We’re about 20% through “L.A. Noire” by now (I usually have the controller, but Margaret and I decide together what moves to make), and I have to say that it is, well, not to overstate the obvious, COMPLETELY BITCHIN’!
Although I must confess that my gaming console skills are not those of my nephews. Every time I get into a gun battle, I get creamed. Every time I get behind the wheel of an automobile, I turn the game into an inadvertent demolition derby. But still. The game is very engaging, and uses a new facial scanning technology that renders the faces and expressions of all the actors who contributed to the game extremely lifelike (the star, playing the part of Cole Phelps, our hero working his way up the LAPD heirarchy as a detective, is Aaron Staton, probably familiar to the Gentle Reader as Ken Cosgrove on “Mad Men”), which is important when interviewing witnesses and suspects, as the characters usually have tells to indicate how truthful they are in their answers. The investigations so far are interesting and challenging without being insurmountable, and are essentially on the same scale as crime fiction short stories. You know I’m going to like that.
But the real star of the game is 1947 Los Angeles. Sometimes Margaret and I will ignore the plot entirely and just cruise around, taking in the sights, comparing the city in the game to the one we live in. Margaret grew up in Los Angeles, and says it very much reminds her of what L.A. was like when she was a very little girl in the 50s. (She was disappointed, though, that the concrete slabs at Grauman’s Chinese Theater didn’t have the hand- and footprints of any movie stars.)
In a word, it’s superb. A word of warning, though: the game contains considerable profanity and features adult themes, so it’s categorically not for young children. And I’m still wondering where that “E” at the end of “noire” came from, but what the hell.
This is the city. Los Angeles, California.

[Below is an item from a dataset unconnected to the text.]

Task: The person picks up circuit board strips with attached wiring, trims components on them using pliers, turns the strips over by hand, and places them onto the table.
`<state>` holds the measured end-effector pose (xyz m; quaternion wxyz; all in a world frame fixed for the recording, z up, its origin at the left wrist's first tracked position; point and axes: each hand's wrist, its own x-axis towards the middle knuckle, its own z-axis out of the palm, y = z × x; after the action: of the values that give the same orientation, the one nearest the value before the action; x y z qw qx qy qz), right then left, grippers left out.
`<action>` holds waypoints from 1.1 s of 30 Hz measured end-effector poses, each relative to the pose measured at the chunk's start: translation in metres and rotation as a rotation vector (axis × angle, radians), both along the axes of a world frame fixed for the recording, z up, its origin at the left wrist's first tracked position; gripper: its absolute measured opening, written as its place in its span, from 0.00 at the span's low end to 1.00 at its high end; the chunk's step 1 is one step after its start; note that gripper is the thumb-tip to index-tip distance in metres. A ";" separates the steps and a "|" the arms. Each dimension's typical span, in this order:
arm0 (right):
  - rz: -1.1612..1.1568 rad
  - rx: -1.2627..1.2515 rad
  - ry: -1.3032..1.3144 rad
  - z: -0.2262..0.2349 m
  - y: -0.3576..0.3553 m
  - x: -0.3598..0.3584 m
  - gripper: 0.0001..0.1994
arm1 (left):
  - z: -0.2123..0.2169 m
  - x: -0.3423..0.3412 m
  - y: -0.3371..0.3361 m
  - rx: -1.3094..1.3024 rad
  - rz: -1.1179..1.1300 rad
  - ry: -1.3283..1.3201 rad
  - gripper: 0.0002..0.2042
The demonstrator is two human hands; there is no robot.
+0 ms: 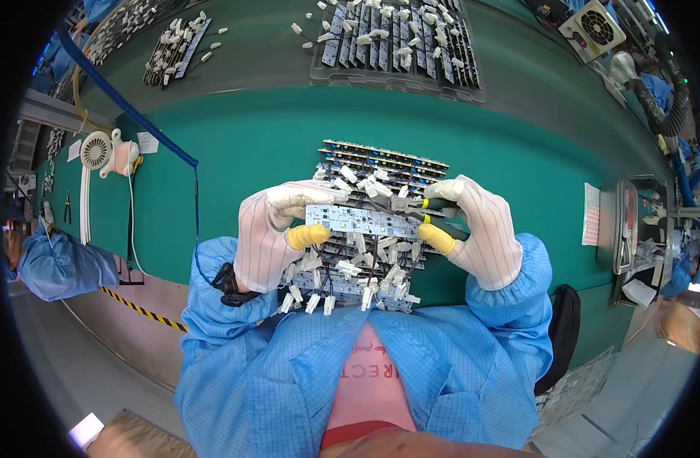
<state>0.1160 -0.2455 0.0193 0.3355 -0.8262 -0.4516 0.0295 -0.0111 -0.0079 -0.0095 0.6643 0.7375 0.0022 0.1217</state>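
Note:
Between my gloved hands is a white LED circuit board, a long narrow strip with small parts on its face. My left hand grips its left end, a yellow-covered thumb at the near edge. My right hand is closed round a pair of cutting pliers with dark handles and yellow bands; the jaws lie along the board's far edge. Beyond it stands a row of similar boards on edge. More boards with white plug connectors on short dark wires lie nearer me, partly hidden under the held board.
A clear tray of boards stands at the back, with another board bundle left of it. A small fan and a blue coiled cord are on the left. A bin and paper sheet sit right.

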 end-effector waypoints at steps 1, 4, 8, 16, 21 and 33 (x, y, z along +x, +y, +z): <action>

That sounds cool. (I guess they didn’t say ‘cool’ and ‘bitchin’ in the 40s, did they?) And the graphics look terrific. I remember Margaret enjoyed early computer games.
In video games, the advantage
agematurity has over speed and reflexes is the same in real life– observation, experience, planning, preparation.Steve is the Portal 2 man. Let us know when you have the delicious cake.
My husband and I have been playing L.A. Noire too. Well he plays it, I occasionally take the controller away from him and do the driving (he runs too many red lights!).
If you finish the game and are looking for another great game, try Red Dead Redemption. It’s set in the wild west and is by the same game company. There’s more shooting than L.A. Noire but there are plenty of other non-shooting challenges. It’s an open world game like L.A. Noire but with horses instead of cars. It’s a lot of fun.
Cat, we already bought “Red Dead Redemption” for when we’ve finished exploring L.A.
As I had no idea what “delicious cake” meant, and we had already finished playing Portal 2 more than a week ago, I had to look up Leigh’s reference. I learned that it’s a reference to a phrase originating with the original “Portal” that has become a virtual geek proverb, “The cake is a lie.” To be honest, that’s too geeky even for me.
This sounds too good to be true — I gotta get hold of that.
Have none of us ever grown up . . . ?
Nope.
I’ve been curious to try Portal. My sons have both games (Portal ans Portal2), and I have to admit to being intrigued by the music, the terribly funny script, and the mind-numbing premise of the game.
The last video game I played was “Galaga” I think. This was years ago!